My reasoning for running then, I concluded, was to pass the time.
I had no plans for my Friday evening, and my father was working late. Still, I relished the alone time I would have at the house; maybe I’d be able to finish that book by dinner.
As usual, my walk home was quiet and today a cool seasonal breeze swept the town, and I wished I had brought my light jacket I wore the day before. I continued on down the main street toward the beach, and passed a local strip mall. On the left side of the street I glanced over to see the graveyard. Today I had no thoughts on it, and was focused on getting to the beach. Being late for school this morning, I was wearing sandals and needed to change into tennis shoes.
It was a block down the road that I heard the car pull up. “Austin! How are ya?”
The voice came from Niles, who drove up beside me in a black suv Lincoln. He had a smile on his face that was warm and greeting. From the driver’s seat I could see he wore a light blue dress shirt and a silver watch. Suddenly, I couldn’t remember what sort of job Sam’s father had. But it certainly paid well.
“Doing fine, how are you sir?” Niles nodded.
“Ah, just taking care of some business. My father is … it’s a constant job.” At that moment, the smile dimmed slightly and I could see tiredness on his face. I felt sympathy, but also slight confusion.
A constant job?
“I couldn’t imagine,” I answered honestly.
The man nodded, “Yeah, never get older. I’m heading to see him now.” And then, as though looking for approval from someone else, he reached over in the passenger seat and picked up a bouquet of flowers. They were light blue and freshly picked. My eyes could only stare at the gift in surprise. I recognized the type he had bought.

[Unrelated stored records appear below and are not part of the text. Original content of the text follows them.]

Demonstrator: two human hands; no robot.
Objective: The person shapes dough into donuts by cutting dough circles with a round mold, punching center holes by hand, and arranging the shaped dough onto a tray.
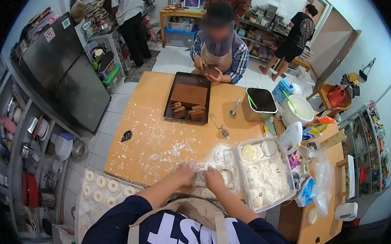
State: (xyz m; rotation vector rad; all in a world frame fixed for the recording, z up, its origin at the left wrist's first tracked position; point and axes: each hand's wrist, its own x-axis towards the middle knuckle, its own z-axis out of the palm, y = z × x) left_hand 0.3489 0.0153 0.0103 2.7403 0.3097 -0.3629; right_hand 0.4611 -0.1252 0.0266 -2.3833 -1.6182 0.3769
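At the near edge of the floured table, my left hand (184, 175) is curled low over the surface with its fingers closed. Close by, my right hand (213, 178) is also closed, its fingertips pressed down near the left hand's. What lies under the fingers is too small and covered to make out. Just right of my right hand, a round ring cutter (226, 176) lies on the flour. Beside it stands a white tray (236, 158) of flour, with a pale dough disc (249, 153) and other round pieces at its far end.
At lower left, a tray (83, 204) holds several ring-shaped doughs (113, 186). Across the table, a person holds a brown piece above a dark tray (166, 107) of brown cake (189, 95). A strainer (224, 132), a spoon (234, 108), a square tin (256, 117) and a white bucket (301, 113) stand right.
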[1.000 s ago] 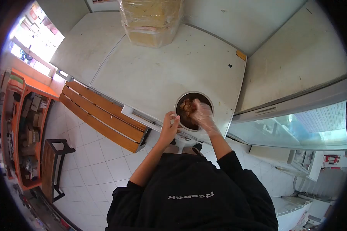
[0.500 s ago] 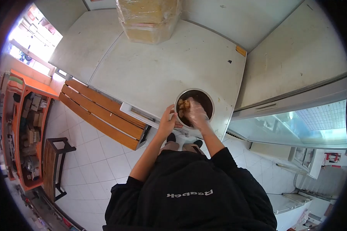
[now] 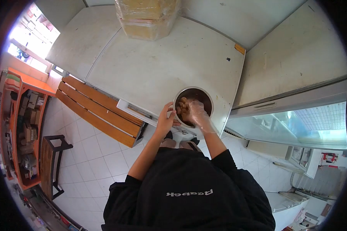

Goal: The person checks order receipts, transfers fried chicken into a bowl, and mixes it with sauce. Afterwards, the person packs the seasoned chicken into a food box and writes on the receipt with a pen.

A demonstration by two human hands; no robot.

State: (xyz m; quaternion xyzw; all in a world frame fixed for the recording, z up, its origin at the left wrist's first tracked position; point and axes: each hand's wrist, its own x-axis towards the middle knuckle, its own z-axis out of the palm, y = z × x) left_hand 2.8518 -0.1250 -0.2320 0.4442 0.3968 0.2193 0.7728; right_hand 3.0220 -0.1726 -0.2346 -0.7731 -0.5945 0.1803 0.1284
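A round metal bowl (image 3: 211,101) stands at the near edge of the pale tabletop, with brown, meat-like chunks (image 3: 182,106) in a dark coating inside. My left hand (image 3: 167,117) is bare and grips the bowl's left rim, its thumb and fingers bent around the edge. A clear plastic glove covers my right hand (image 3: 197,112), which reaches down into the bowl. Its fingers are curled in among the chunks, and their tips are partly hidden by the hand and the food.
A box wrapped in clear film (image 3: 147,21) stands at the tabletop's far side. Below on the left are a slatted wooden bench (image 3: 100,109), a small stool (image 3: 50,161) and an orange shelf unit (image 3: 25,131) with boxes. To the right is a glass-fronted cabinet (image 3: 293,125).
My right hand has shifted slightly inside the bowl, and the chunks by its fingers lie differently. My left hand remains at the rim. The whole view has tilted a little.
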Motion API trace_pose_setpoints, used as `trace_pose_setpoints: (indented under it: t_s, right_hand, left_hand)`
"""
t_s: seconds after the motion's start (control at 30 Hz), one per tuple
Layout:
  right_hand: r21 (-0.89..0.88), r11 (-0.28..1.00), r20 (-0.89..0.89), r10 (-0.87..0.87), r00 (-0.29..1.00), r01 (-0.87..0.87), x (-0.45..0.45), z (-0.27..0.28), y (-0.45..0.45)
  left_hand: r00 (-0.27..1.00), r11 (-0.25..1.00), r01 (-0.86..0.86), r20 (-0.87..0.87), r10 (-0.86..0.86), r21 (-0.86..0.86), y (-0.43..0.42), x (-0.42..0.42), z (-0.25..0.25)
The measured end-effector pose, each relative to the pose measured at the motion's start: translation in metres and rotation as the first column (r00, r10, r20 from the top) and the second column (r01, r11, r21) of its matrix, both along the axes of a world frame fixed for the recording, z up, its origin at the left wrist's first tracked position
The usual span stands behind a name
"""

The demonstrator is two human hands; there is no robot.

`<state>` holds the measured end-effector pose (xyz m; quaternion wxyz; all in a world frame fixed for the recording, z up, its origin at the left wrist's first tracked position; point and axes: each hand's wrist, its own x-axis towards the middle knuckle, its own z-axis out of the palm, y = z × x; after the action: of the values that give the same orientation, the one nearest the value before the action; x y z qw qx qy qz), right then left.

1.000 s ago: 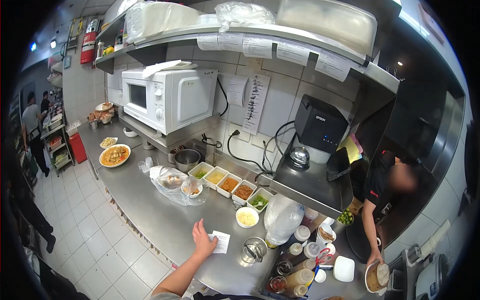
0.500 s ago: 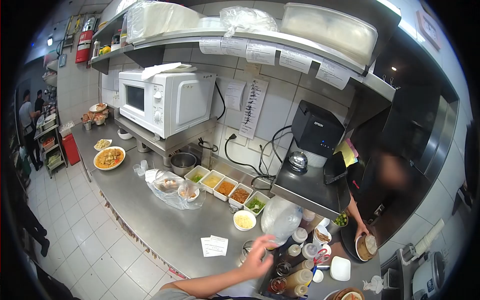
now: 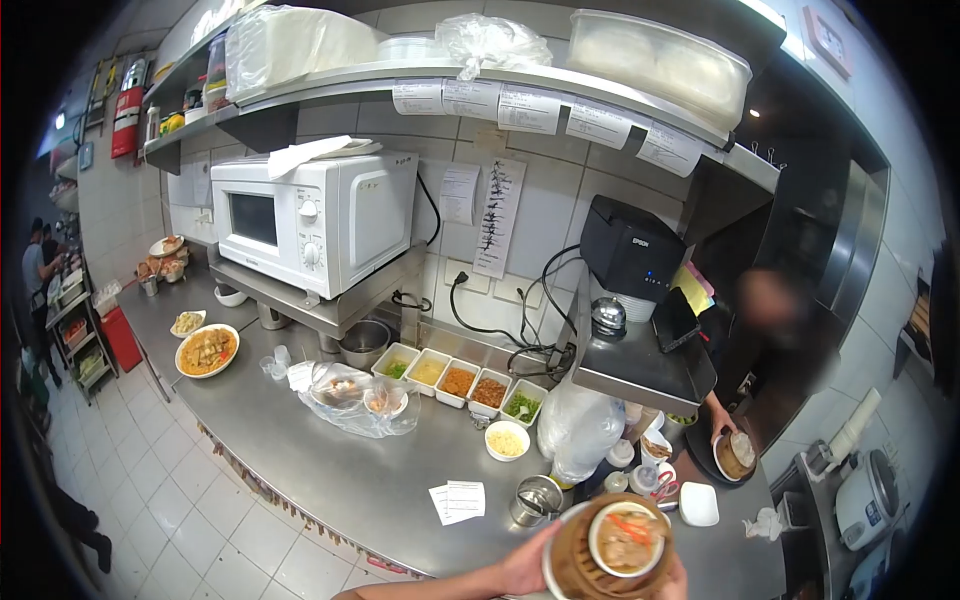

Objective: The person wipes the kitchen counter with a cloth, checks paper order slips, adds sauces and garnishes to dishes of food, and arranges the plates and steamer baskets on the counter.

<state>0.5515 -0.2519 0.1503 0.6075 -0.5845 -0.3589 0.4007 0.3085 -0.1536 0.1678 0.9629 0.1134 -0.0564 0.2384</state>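
Note:
A round bamboo steamer basket (image 3: 575, 565) is between my two hands at the bottom of the view, over the counter's front. Inside it is a white bowl (image 3: 598, 530) of food with pale chunks and orange strips. A white plate (image 3: 551, 578) shows under the basket. My left hand (image 3: 525, 566) grips the left side at the plate's rim. On the right side my right hand (image 3: 677, 580) is closed against the basket, mostly cut off by the frame. A metal pot (image 3: 538, 498) stands just beyond my left hand, with two paper slips (image 3: 463, 501) further left.
Topping tubs (image 3: 456, 380) line the counter's back beside a bowl of pale shreds (image 3: 507, 441). Sauce bottles and a square white dish (image 3: 699, 504) stand right. Across the opening, a co-worker's hand (image 3: 719, 420) touches another bamboo basket (image 3: 737, 456). A microwave (image 3: 310, 215) stands back left.
My left hand has come down from above the sauce bottles to the bamboo basket. The basket has moved from the bottom right edge to between both hands, and my right hand has come into view.

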Motion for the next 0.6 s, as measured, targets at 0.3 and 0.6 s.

“I hope it goes well,” I told him, my voice distant as I started to realize something.
He nodded back. “I appreciate it. Anyway, how was school?”

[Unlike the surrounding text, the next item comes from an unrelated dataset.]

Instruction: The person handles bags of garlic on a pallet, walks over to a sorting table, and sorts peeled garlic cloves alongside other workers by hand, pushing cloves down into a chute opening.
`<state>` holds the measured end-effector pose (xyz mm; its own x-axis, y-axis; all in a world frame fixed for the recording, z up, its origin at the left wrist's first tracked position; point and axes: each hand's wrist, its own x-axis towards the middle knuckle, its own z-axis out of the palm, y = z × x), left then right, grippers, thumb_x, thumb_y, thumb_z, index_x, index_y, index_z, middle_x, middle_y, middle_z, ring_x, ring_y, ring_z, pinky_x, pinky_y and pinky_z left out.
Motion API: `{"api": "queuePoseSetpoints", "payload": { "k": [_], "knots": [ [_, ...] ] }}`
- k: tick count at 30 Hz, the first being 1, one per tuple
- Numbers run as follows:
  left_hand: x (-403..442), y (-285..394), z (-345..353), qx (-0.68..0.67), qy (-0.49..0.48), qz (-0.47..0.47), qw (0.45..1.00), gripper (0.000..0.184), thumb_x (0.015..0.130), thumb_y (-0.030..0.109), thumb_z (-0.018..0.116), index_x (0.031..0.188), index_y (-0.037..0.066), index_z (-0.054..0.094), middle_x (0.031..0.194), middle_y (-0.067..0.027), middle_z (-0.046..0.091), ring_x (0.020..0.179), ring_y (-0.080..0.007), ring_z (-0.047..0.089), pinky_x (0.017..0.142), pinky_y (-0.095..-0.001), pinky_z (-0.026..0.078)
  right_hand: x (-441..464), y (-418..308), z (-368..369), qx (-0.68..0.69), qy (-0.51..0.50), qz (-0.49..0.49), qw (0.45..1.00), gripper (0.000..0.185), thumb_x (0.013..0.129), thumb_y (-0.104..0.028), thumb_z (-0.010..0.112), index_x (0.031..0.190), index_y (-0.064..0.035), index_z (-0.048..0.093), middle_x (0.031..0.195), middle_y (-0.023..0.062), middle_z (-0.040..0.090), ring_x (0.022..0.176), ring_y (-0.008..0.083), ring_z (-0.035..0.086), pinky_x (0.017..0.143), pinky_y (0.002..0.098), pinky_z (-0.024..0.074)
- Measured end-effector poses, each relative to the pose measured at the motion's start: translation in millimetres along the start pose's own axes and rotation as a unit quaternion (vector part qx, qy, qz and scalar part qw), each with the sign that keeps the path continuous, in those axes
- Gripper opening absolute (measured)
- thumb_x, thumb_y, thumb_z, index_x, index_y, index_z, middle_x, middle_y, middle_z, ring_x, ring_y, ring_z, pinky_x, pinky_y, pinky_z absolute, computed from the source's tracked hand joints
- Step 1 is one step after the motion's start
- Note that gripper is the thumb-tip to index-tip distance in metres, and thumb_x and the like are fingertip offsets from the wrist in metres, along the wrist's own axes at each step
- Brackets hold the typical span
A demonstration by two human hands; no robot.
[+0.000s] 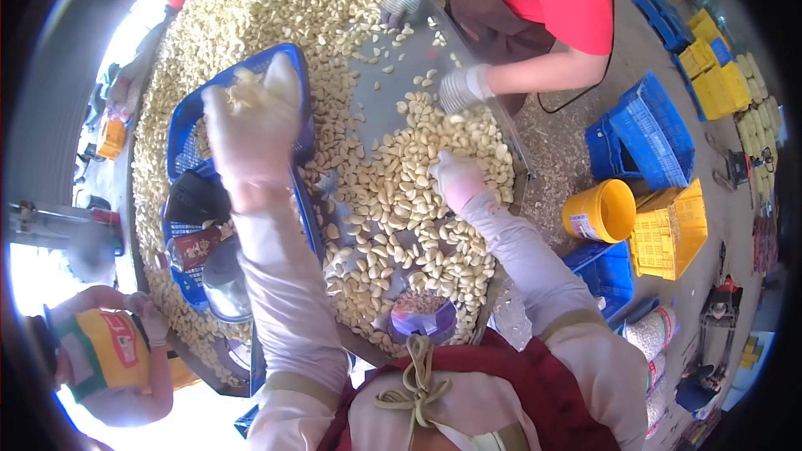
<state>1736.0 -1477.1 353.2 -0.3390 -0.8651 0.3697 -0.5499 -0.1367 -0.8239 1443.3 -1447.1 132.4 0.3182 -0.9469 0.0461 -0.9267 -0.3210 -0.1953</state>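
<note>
Many garlic cloves (401, 188) between both hands (255, 134) (459, 179).

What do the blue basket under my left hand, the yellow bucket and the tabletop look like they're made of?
Blue basket: probably molded plastic, given its even color and mesh-like wall. Yellow bucket: likely smooth plastic, slightly shiny, evenly colored. Tabletop: perhaps dull metal, judging by its flat gray surface, but uncertain.
</note>
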Motion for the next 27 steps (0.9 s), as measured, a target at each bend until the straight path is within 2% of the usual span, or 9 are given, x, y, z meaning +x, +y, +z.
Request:
{"api": "queuePoseSetpoints", "payload": {
  "k": [3,7,11,15,18,23,25,26,27],
  "knots": [
    [-5,15,-23,-0.337,-0.093,-0.101,0.932,0.015,0.097,0.014,0.063,0.109,0.005,0.06,0.103,-0.0054,0.066,0.09,-0.0172,0.064,0.075,-0.0365,0.051,-6,-6,-8,-0.01,0.023,-0.037,0.999,0.01,0.082,-0.019,0.076,0.088,-0.0114,0.074,0.096,0.0105,0.063,0.086,0.0313,0.068,0.078,0.0442,0.0561],
    [-60,134,-57,-0.818,-0.155,-0.121,0.54,0.035,0.091,0.004,0.064,0.126,0.005,0.064,0.125,-0.0127,0.067,0.111,-0.0264,0.066,0.088,-0.0387,0.056,-33,-29,-62,0.127,-0.016,0.034,0.991,0.017,0.091,-0.024,0.068,0.09,-0.008,0.073,0.101,0.013,0.067,0.09,0.0338,0.068,0.08,0.046,0.0564],
    [-145,214,-69,-0.852,-0.122,-0.019,0.509,0.047,0.09,-0.001,0.064,0.136,0.007,0.062,0.12,-0.019,0.07,0.103,-0.0349,0.072,0.091,-0.04,0.058,-63,-17,-47,0.256,-0.21,0.028,0.943,0.03,0.095,-0.03,0.058,0.097,-0.0024,0.071,0.087,0.0233,0.07,0.083,0.0428,0.069,0.077,0.0503,0.0548],
    [-166,222,-76,-0.835,-0.12,-0.065,0.533,0.036,0.094,0.005,0.063,0.13,0.003,0.064,0.107,-0.0229,0.071,0.094,-0.038,0.072,0.082,-0.0429,0.058,-89,-40,-42,0.279,-0.071,0.073,0.955,0.037,0.097,-0.035,0.059,0.082,-0.0027,0.07,0.079,0.0209,0.069,0.075,0.0427,0.068,0.07,0.0512,0.0541],
    [-171,235,-80,-0.874,-0.339,-0.302,0.175,0.02,0.092,0.0,0.06,0.11,-0.001,0.07,0.086,-0.0103,0.067,0.07,-0.0247,0.064,0.067,-0.0319,0.054,-95,-57,-41,0.231,-0.026,0.048,0.971,0.037,0.098,-0.033,0.061,0.075,-0.004,0.065,0.073,0.0192,0.066,0.07,0.0416,0.065,0.065,0.0498,0.0522],
    [-163,205,-63,-0.924,-0.06,0.026,0.377,0.023,0.102,0.014,0.055,0.11,0.0,0.072,0.071,-0.0007,0.059,0.059,-0.0129,0.054,0.058,-0.0265,0.05,-104,-36,-39,0.292,-0.018,-0.085,0.952,0.03,0.098,-0.026,0.061,0.075,-0.006,0.062,0.073,0.0166,0.064,0.063,0.0385,0.062,0.059,0.0483,0.0488],
    [-146,182,-55,-0.828,-0.546,-0.017,0.124,0.022,0.102,0.014,0.056,0.113,0.003,0.072,0.077,-0.0048,0.066,0.064,-0.015,0.063,0.057,-0.0272,0.052,-94,-12,-56,0.354,-0.12,-0.132,0.918,0.019,0.095,-0.019,0.063,0.082,-0.0056,0.062,0.08,0.0105,0.067,0.071,0.0326,0.066,0.067,0.0475,0.0536],
    [-144,184,-45,-0.796,-0.415,0.033,0.44,0.028,0.1,0.024,0.063,0.119,0.006,0.071,0.085,-0.0088,0.073,0.079,-0.0203,0.071,0.07,-0.0296,0.058,-78,14,-87,0.477,-0.1,-0.002,0.873,0.017,0.093,-0.022,0.066,0.097,-0.0055,0.063,0.094,0.0112,0.068,0.086,0.0324,0.067,0.08,0.0477,0.0544],
    [-127,174,-34,-0.759,-0.444,-0.02,0.476,0.041,0.097,0.033,0.067,0.129,0.008,0.066,0.106,-0.0124,0.071,0.1,-0.024,0.068,0.085,-0.0325,0.055,-68,25,-94,0.513,-0.057,0.062,0.854,0.032,0.091,-0.027,0.069,0.113,-0.0058,0.06,0.111,0.0142,0.065,0.103,0.0343,0.062,0.093,0.0492,0.0504]
  ]
}}
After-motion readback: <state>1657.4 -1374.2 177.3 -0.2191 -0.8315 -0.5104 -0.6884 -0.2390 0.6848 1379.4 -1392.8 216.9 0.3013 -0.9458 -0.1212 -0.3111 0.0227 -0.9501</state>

What followed was small talk about my school and his job. It turned out Niles was an office manager at an insurance company and had been there for years. I explained that school was fine, and my grades were average, that I saw Sam often.
“Good! He needs more friends like you. You come by whenever you like okay?”
I promised him I would, and with a goodbye we parted ways. The man drove off ahead as I kept walking slowly.
Still, my enthusiasm for the rest of the peaceful evening had waned significantly. Stopping, I stared at the vehicle as it drove away and thought of the man with the flowers in his hand rushing to meet his father – the man who was angry at Sam for not coming with him to the gravesite. The man would not understand my friend’s feelings.
And yet, as I stared ahead as he drove away, something nagged at me from the back of the mind. There was an inconsistency somewhere, and though I hadn’t ran, I started to feel the sweat drip down my neck. I turned around, looking back on the way I came.
The graveyard was a block down road, in the opposite direction. So, where was Niles really going?